Inside the bathroom I can hear the shower running.
I close my eyes. What am I doing? Art was stricken at that funeral. He could barely walk. How can I make him go through all this again?
Enough.
I pick up the bundle of papers. As I place everything back in the box, a business card floats out onto the bed. It's Dr Rodriguez's card, with the number and address for the Fair Angel. In the bathroom the water stops running. I hesitate for a second, then for reasons that I refuse to articulate to myself, I slide the Tapps letter and the business card under the mattress beneath me. I put everything else back into the red box, replace the lid and push it away across the bed.
A minute later and Art's out of the shower. He walks towards the bed, a towel wrapped around his waist. He still works out at weekends sometimes, but the muscles in his arms aren't defined like they used to be and there's definitely the beginning of a slight paunch around his middle. We're both getting older. Sometimes I can almost sense time as a force of nature, racing relentlessly into the future, with Art at the heart of the ride and me watching from the sidelines, unable to join in.
'Found what you were looking for?' He still sounds hurt.
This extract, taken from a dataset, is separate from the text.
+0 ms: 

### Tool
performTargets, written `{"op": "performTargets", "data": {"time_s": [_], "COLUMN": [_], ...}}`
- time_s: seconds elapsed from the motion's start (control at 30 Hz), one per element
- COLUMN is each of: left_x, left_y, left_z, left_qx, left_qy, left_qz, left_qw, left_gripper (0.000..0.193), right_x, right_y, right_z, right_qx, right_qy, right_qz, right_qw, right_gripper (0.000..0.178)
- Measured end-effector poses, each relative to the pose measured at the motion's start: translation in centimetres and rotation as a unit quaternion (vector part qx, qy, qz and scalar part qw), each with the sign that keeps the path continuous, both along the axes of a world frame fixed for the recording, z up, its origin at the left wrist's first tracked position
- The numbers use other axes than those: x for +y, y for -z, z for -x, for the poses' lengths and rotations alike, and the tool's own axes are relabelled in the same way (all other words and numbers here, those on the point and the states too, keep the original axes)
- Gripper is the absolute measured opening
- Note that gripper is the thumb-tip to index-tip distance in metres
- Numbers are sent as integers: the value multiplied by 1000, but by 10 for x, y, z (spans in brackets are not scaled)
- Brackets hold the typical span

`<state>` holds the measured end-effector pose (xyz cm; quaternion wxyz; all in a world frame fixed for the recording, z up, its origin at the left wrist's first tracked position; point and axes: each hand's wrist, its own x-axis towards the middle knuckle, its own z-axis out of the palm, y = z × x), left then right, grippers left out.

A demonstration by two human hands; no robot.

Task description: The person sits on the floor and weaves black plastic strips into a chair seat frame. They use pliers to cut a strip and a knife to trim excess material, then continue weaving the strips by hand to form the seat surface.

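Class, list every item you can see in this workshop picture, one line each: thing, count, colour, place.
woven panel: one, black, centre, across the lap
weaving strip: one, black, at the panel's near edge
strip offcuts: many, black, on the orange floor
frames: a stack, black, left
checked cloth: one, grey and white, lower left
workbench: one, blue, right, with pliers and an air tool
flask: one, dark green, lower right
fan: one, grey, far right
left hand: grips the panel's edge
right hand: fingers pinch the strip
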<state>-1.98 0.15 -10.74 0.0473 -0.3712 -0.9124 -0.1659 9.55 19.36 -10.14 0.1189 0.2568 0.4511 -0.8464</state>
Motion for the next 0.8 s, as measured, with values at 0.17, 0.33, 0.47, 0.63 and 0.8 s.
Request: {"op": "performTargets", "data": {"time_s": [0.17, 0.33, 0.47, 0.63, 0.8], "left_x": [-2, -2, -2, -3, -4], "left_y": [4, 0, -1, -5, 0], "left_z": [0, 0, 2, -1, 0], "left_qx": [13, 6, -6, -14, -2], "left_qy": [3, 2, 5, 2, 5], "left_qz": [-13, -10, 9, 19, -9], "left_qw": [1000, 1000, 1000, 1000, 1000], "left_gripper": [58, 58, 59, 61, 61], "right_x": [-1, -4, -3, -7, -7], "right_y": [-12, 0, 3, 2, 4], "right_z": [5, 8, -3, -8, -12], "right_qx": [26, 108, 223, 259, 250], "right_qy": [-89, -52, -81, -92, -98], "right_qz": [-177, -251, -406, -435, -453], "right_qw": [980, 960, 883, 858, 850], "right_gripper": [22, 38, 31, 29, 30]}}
'Yes.' I hesitate. 'Did you check out what that MDO payment was for?'
'No,' he groans. 'I forgot, but I know it was some sort of business loan. I just can't remember the details.'
'Right.' I'm wondering if that is really true. Art never forgets anyone he's done business with.
'Right, okay, well when you get a moment . . .' I say, vaguely. 'Thanks for getting everything out for me.'
Art nods, then whisks the box away. He takes it upstairs, back to his office, then comes back and flops into bed.
'I'm knackered.' He sighs, then picks up his phone and starts scrolling through emails. With all the international business Loxley Benson is involved in, there's not an hour of the day when people don't try and contact him.
I get up. The house is cold, the heating has gone off. I pull on a pair of thick socks and pad downstairs. Lucy O'Donnell's phone number is still in my coat pocket. I take it out and creep into the kitchen. I stop at the door and listen. No noises from upstairs. Art must still be busy with his emails.
I unfurl the scrap of paper and stare at Lucy's neat handwriting. The carefully printed numbers look more like the work of a primary school teacher than a con artist. I hesitate. I don't know why I need to speak to her again. I don't even know what I'm going to say. I just know that I can't let it go, like Art wants me to. If I'm going to take things any further then I need as much information as I can get. I mean, suppose just some of Lucy's story is true? Not the part about Art being involved, of course, but babies can be stolen, can't they? And once an idea has been planted in your head, you can't just toss it out again. You have to follow it through to the end.
I move silently through the kitchen without turning on the light and into the utility room. Hands shaking, I take a deep breath and call Lucy O'Donnell's number. It's unobtainable. I don't even get the chance to leave a message. I wait a couple of minutes, then try again, just in case. Still nothing. Maybe it's just as well. Surely this is all the proof I needed that the woman was a flake. Crazy. Deluded.
I save the phone number on my mobile, then throw the scrap of paper in the bin. As I come back out into the hall I hear the creak of the office floorboards on the second floor. I stop, my heart racing. Is Art up there again? Did he somehow hear me down here making a call? Why did that make him go back up to his office?
I wait a few seconds. There are no more floorboard noises. Then I go up the stairs to our bedroom. Art is lying on the bed, just where I left him. He looks over as I walk in. 'What is it?' he asks.